By the time he was four weeks old Benjamin’s weight had stalled. The doctor said if we insisted, he could schedule an upper GI, but he was sure the baby was just fine. I ordered John Gofman’s Radiation and Human Health from the library and was horrified to read that the earlier a child is exposed to x-rays, the greater his lifetime risk of cancer. That didn’t make the decision easier.

I also read more about pyloric stenosis. Like some kind of Biblical plague, it’s most likely to occur in firstborn male babies. It also runs in families. I remembered hearing that the first son in my father’s family had died in infancy.  (My grandmother blamed herself and refused to nurse her subsequent children. The formula she used caused my poor father to have eczema so severe that the doctor ordered her to spare his skin the pressure of being picked up, that instead he should have his arms tied to his crib all day so he couldn’t scratch.
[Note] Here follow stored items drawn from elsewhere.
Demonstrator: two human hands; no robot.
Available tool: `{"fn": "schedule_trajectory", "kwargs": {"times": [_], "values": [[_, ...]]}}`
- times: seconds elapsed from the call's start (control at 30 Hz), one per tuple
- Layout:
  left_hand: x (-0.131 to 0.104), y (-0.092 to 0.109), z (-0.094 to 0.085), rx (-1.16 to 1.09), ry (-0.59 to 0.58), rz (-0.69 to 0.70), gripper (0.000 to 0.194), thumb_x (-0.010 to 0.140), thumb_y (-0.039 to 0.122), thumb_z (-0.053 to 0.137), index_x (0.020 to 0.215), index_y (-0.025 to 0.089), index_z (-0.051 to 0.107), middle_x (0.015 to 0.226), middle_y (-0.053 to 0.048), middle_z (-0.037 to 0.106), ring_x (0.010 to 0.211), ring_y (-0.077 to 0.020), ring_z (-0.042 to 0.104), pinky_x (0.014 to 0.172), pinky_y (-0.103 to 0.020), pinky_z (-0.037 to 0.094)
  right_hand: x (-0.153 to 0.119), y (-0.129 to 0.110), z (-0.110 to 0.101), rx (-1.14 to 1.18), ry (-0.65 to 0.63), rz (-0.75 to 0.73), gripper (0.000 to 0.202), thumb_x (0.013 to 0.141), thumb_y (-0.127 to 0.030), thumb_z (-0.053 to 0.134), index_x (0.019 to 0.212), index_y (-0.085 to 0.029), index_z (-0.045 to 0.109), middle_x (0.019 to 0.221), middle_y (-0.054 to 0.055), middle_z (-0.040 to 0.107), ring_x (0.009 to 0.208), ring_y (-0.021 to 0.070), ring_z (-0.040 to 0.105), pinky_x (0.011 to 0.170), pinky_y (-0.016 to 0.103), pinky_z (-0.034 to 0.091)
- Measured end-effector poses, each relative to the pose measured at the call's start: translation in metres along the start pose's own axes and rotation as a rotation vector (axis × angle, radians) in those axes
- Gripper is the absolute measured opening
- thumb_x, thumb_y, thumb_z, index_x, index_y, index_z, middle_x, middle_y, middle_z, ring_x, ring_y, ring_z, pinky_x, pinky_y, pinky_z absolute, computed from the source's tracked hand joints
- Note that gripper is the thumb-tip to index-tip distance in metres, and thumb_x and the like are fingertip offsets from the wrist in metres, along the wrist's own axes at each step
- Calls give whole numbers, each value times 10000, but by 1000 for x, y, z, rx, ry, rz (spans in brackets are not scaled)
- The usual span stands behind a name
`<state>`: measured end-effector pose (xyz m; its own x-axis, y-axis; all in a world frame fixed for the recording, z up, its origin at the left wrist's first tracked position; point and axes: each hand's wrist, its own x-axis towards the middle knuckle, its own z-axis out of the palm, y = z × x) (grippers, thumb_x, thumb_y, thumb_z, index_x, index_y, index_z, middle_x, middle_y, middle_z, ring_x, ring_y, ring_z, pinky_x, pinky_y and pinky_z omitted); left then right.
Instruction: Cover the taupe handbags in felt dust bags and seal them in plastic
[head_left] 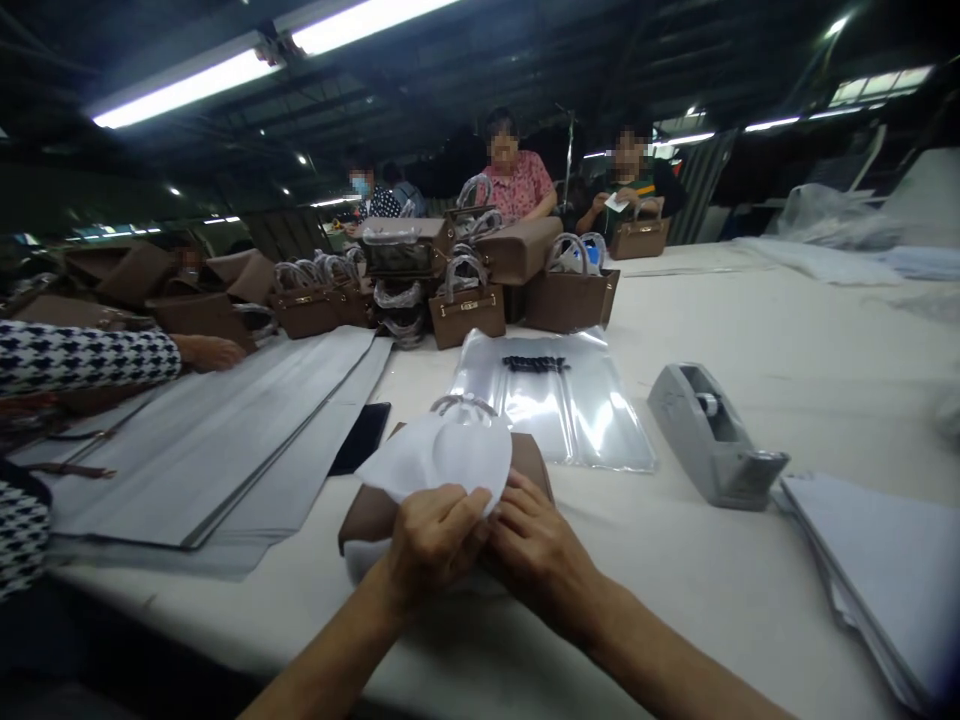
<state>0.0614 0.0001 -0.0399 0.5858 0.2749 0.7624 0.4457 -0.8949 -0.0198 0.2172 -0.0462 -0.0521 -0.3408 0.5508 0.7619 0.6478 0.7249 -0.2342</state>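
Note:
A brown handbag [534, 466] lies on the white table in front of me, its wrapped handle [466, 404] pointing away. Over the bag, a thin white sheet [442, 455] stands up, bent into a curve. My left hand [435, 535] pinches the sheet's near edge between thumb and fingers. Close beside it, my right hand [536, 545] has its fingers closed at the same edge. Both hands meet at the near side of the bag and hide part of it. More white material [364, 562] shows below the left side of the bag.
Clear plastic sheets [559, 410] lie beyond the bag, with a black bundle [535, 364] on top. A grey tape dispenser [705, 435] and a white paper stack [885, 560] sit right. Left are a dark flat object [361, 438], grey sheets [225, 430] and a co-worker's hand [214, 352]. Brown handbags [469, 315] stand behind.

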Motion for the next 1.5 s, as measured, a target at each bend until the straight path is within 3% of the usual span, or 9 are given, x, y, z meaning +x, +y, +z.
{"fn": "schedule_trajectory", "kwargs": {"times": [0.07,0.17,0.43,0.67,0.8,0.93,1.23,1.4,1.5], "values": [[2,0,-2,12,-8,11,97,798,135,530,890,119,556,577,15,492,507,-105,459,492,-231,352,-9,1,-14,-8,-57,66,120,823,-268,553,878,-163,576,1114,81,563,1096,238,464,1027,519,232],[6,3,-5,2,-60,27,91,793,147,514,871,125,555,578,14,490,498,-110,455,476,-237,353,-22,1,-24,48,-92,203,80,810,-244,564,854,-178,554,1254,85,436,1173,240,387,998,461,310],[2,-3,-10,-43,-72,300,200,772,110,528,967,88,561,685,-32,603,568,-122,532,485,-249,409,-18,-1,-15,153,-45,308,45,829,-124,503,847,-162,487,1043,66,515,974,180,461,855,376,400],[7,-5,-15,-207,-350,458,219,787,85,503,983,26,580,653,-33,579,534,-122,507,432,-264,372,-26,9,-5,261,-18,418,157,761,-17,467,799,-169,464,1003,48,497,952,154,461,844,315,409],[5,-2,-11,-181,-390,495,215,774,116,555,974,48,594,665,-19,571,539,-119,498,424,-267,369,-25,12,-14,367,-89,497,171,737,-33,520,816,-184,525,1015,41,493,940,132,494,803,244,441],[1,-3,-10,-138,-366,466,209,776,129,559,972,65,596,663,-10,561,543,-116,492,432,-271,383,-27,11,-27,389,-225,458,256,768,-80,513,995,-196,533,1203,66,432,1181,181,387,990,314,363],[1,-4,-15,-123,-462,564,227,827,135,490,1029,67,567,735,-26,562,611,-118,495,480,-273,379,-34,16,-21,413,-108,528,152,753,-107,555,861,-191,490,1159,68,503,1242,220,343,1010,386,350],[-7,0,-23,1,-524,466,294,856,114,428,1140,109,504,881,-70,578,679,-142,489,580,-297,400,-42,10,-19,186,-34,281,365,793,-60,484,1137,-182,488,1353,133,333,1273,252,290,990,455,360],[-11,3,-23,38,-488,420,251,861,142,439,1092,137,536,896,-56,582,658,-140,469,558,-296,376,-55,1,-16,-9,-48,21,399,796,-7,425,1141,-185,519,1266,106,470,1247,254,336,991,534,319]]}}
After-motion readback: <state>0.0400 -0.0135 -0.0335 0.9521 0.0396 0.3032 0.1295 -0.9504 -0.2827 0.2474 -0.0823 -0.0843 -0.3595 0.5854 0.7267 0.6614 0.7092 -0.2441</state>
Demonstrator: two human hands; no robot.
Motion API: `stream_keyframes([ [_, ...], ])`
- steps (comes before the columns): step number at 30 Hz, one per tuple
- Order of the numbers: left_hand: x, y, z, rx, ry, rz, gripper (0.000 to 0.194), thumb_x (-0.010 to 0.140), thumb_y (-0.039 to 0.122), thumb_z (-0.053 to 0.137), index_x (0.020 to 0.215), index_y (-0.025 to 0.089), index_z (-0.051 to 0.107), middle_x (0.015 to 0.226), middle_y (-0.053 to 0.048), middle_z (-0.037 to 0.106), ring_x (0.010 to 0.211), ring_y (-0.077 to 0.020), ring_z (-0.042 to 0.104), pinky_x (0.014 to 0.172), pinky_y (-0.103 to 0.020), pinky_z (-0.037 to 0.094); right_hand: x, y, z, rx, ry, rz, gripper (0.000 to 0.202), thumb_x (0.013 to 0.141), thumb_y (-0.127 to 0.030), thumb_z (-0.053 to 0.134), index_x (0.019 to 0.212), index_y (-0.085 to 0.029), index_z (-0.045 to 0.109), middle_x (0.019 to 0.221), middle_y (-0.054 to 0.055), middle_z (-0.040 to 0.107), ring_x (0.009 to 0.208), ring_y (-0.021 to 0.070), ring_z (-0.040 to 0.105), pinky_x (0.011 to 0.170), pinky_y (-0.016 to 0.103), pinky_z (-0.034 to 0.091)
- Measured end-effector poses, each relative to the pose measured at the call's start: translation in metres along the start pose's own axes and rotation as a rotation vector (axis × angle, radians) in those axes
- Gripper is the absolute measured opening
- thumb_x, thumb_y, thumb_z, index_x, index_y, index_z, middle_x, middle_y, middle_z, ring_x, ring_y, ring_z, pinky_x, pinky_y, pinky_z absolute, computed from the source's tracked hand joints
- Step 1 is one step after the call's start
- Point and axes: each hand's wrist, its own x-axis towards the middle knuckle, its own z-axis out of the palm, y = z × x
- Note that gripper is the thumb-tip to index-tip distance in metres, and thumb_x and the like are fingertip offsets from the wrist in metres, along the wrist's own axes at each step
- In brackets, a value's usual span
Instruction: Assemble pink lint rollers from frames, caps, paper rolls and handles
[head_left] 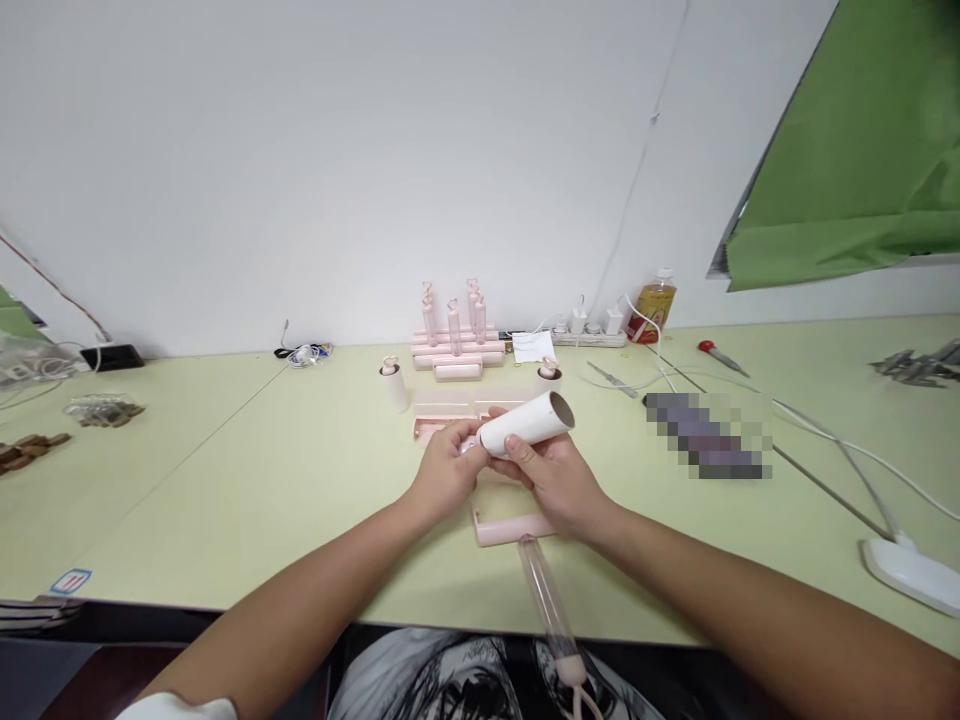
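A white cardboard tube (pixel 525 424), its open end up and to the right, is held over the table. My right hand (pixel 559 475) wraps round its middle with the thumb on top. My left hand (pixel 450 465) is closed at the tube's lower left end; a small pinkish bit shows at its fingertips, too small to name. Below my hands lies a pink tray-like piece (pixel 510 530). A clear tube with a pink cap (pixel 547 600) reaches past the table's front edge. Behind my hands are pink open cases (pixel 442 405), partly hidden.
White tubes with pink tops stand at left (pixel 394 385) and right (pixel 550 372). Pink boxes (pixel 457 368) and clear tubes (pixel 454 328) are stacked by the wall. To the right are a power strip (pixel 600 339), bottle (pixel 654 305), screwdriver (pixel 721 357), cables and a blurred object (pixel 705 437).
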Motion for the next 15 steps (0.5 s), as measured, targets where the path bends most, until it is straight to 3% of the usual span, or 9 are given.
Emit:
stream_keyframes([
  [4, 0.003, -0.002, -0.002, -0.133, 0.052, -0.075, 0.020, 0.069, 0.026, 0.056, 0.085, 0.016, 0.063, 0.045, 0.008, 0.044, 0.035, -0.0075, 0.036, 0.033, -0.019, 0.030, -0.003, -0.002, 0.005, -0.010, -0.017, -0.007, 0.054, 0.078, -0.040, 0.073, 0.127, -0.024, 0.055, 0.122, 0.007, 0.063, 0.114, 0.0248, 0.060, 0.102, 0.048, 0.049],
  [10, 0.009, 0.001, -0.006, -0.117, 0.091, -0.046, 0.020, 0.075, 0.036, 0.057, 0.080, 0.016, 0.060, 0.048, 0.006, 0.049, 0.033, -0.0078, 0.039, 0.031, -0.019, 0.030, -0.008, -0.006, 0.012, -0.133, -0.058, -0.049, 0.058, 0.076, -0.046, 0.072, 0.126, -0.022, 0.054, 0.123, 0.010, 0.062, 0.113, 0.0261, 0.060, 0.097, 0.046, 0.051],
  [12, 0.010, 0.010, -0.019, -0.050, 0.107, -0.029, 0.023, 0.075, 0.038, 0.059, 0.081, 0.016, 0.060, 0.046, 0.006, 0.047, 0.034, -0.0077, 0.039, 0.033, -0.019, 0.031, -0.007, -0.012, 0.009, -0.236, -0.035, -0.096, 0.056, 0.075, -0.048, 0.073, 0.121, -0.020, 0.056, 0.118, 0.011, 0.065, 0.109, 0.0265, 0.061, 0.094, 0.045, 0.052],
  [15, 0.014, 0.022, -0.057, 0.180, 0.087, -0.082, 0.021, 0.071, 0.034, 0.061, 0.082, 0.016, 0.062, 0.051, 0.005, 0.051, 0.037, -0.0061, 0.039, 0.036, -0.018, 0.030, 0.000, -0.026, -0.004, -0.434, 0.072, -0.192, 0.049, 0.071, -0.049, 0.074, 0.107, -0.018, 0.059, 0.101, 0.010, 0.069, 0.097, 0.0265, 0.065, 0.086, 0.042, 0.054],
])
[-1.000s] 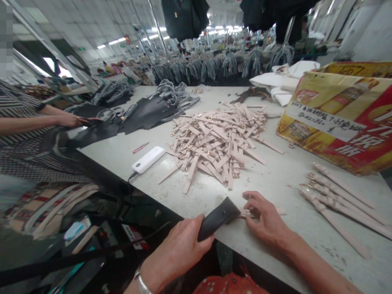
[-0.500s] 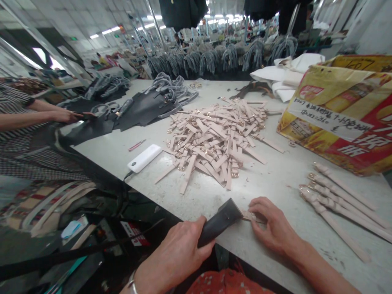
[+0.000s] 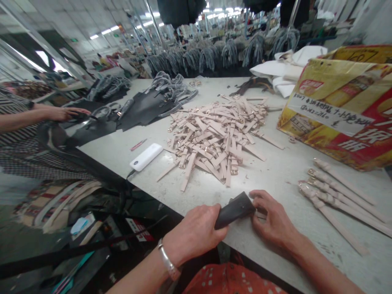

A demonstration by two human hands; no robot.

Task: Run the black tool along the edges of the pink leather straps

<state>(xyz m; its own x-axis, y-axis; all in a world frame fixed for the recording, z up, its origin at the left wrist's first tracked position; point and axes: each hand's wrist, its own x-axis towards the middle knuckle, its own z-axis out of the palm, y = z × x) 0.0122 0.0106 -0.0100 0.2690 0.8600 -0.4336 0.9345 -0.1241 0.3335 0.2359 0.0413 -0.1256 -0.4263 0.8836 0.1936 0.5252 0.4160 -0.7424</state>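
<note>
My left hand (image 3: 199,226), with a silver bangle at the wrist, is wrapped round a black, flat-ended handheld tool (image 3: 234,210) whose exact kind I cannot make out. The tool's far end meets the fingers of my right hand (image 3: 269,218). Between the curled thumb and fingers of that hand is a short beige strap (image 3: 261,214), held low over the table edge and mostly hidden by the tool and fingers. Beyond both hands lies a heap of beige buckle straps (image 3: 214,141) with gold hardware. Several finished-looking straps (image 3: 333,200) lie side by side at the right.
A white power bank (image 3: 146,157) with a cable and a red pen (image 3: 139,144) lie left of the heap. A yellow-red carton (image 3: 337,110) stands at the right. Black bag pieces (image 3: 147,107) cover the far left, where another person's hands (image 3: 65,113) work.
My left hand has moved right and slightly up, bringing the black tool against my right fingers and over more of the strap. My right hand has barely shifted.
</note>
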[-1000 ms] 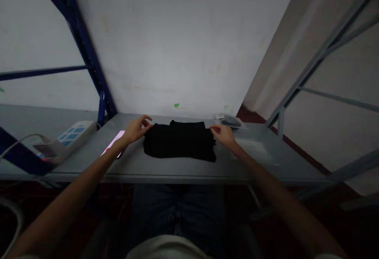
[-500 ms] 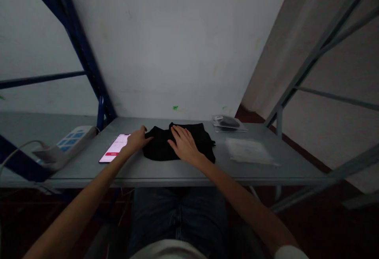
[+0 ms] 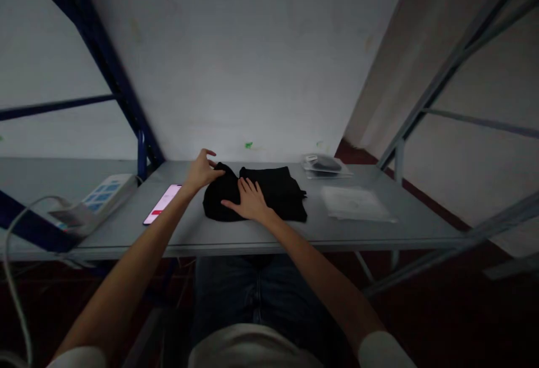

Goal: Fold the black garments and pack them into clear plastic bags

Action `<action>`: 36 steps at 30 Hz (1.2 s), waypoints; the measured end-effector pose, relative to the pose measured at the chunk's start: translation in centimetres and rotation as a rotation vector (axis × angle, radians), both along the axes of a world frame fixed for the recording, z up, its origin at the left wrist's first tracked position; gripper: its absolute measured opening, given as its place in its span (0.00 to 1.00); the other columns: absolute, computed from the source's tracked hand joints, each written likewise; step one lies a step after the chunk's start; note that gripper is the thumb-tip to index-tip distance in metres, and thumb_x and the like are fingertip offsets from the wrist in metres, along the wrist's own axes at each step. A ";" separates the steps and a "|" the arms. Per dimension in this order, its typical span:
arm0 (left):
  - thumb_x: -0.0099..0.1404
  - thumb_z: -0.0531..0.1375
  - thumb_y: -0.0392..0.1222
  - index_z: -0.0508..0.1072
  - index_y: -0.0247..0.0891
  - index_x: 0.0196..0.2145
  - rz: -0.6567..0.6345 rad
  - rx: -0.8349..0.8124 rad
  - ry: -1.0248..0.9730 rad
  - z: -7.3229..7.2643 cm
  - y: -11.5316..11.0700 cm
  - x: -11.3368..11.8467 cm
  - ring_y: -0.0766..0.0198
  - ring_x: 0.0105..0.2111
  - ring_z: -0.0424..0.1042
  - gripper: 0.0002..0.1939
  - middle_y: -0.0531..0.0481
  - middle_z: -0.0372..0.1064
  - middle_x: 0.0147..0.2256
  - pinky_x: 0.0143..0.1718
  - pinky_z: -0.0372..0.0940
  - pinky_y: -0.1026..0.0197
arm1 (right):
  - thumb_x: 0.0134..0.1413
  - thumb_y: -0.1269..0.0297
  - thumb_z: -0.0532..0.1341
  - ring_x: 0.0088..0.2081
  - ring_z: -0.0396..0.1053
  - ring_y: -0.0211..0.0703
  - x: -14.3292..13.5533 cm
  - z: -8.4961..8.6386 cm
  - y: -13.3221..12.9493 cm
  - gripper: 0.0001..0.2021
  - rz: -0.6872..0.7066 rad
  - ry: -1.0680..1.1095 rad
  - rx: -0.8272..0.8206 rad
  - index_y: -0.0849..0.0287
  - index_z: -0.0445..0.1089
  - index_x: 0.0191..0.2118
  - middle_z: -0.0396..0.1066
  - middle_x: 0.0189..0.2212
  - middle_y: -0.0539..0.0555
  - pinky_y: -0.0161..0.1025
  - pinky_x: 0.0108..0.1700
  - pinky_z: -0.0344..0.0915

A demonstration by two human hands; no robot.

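A black cloth item (image 3: 280, 194) lies on the grey shelf in front of me. My left hand (image 3: 202, 171) pinches its upper left edge between thumb and fingers, and that part is lifted a little. With fingers spread and thumb out to the left, my right hand (image 3: 249, 199) rests flat on the middle of the cloth. The cloth's right part lies flat, with a small uneven bit at its right edge.
Left of the cloth is a phone (image 3: 162, 205) with a lit screen, and beyond it a white power strip (image 3: 103, 197). On the right lie clear plastic bags (image 3: 356, 204) and a packaged dark item (image 3: 325, 165). A blue metal frame (image 3: 113, 70) stands at the left.
My left hand has moved up and raised the cloth's left edge. My right hand has shifted left and slightly down across the cloth. The whole view has moved slightly.
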State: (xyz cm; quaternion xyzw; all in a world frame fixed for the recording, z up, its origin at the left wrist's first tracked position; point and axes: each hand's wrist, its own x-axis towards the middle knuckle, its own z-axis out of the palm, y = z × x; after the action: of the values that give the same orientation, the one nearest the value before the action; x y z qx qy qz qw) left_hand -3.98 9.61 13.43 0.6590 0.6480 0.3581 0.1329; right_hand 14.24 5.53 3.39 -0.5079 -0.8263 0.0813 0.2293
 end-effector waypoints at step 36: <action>0.73 0.54 0.43 0.72 0.47 0.62 -0.296 0.120 0.648 -7.0 -6.6 3.3 0.51 0.47 0.73 0.21 0.41 0.73 0.49 0.50 0.65 0.51 | 0.74 0.50 0.44 0.73 0.46 0.52 7.8 -0.4 -2.8 0.33 -0.055 -0.169 0.035 0.69 0.52 0.72 0.50 0.72 0.65 0.52 0.73 0.42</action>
State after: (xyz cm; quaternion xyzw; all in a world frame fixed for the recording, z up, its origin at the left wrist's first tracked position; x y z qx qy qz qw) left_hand -0.72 2.99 6.41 0.8315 0.5319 0.1451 -0.0678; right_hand 22.07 2.76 3.04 -0.5312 -0.8299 0.0176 0.1696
I’d like to reach through time and throttle that doctor.)

After putting it off for a few days, my husband and I were sure we saw desperation in our nearly five week old son’s eyes. We took him for the test. Then we waited. And waited.

Finally the doctor called with the results. He told us to take our baby directly to the hospital for emergency surgery. Benjamin had the blocked digestive tract indicative of advanced pyloric stenosis.

When we got there our baby was deemed so severely dehydrated that it was too dangerous to take him to surgery right away. After many attempts to insert an IV, each second a screaming misery for our child, Benjamin ended up with a line running into his head. Worse, I wasn’t allowed to nurse him in case surgery was scheduled soon, so he screamed with hunger as well. Hours passed and the surgeon didn’t show up to examine him or talk to us.

I was frantic, knowing that my baby had been starving and yet I wasn’t able to feed him. One nurse assured me that the glucose drip was as good for the baby as mother’s milk. Another nurse, seeing that we were holding him rather than letting him wail in the crib, told us “I don’t have much use for pick-me-up-shut-me-up kids.” That explained the largely ignored toddler in the next crib who cried mournfully, so traumatized that he barely paused his crying when we tried talking to him and playing with him.

Hours dragged by and the surgeon still hadn’t arrived.  I went to the nurses’ desk and said as politely as I could that if the surgeon didn’t speak to us in the next half hour I would nurse my inconsolable baby on the way to another hospital.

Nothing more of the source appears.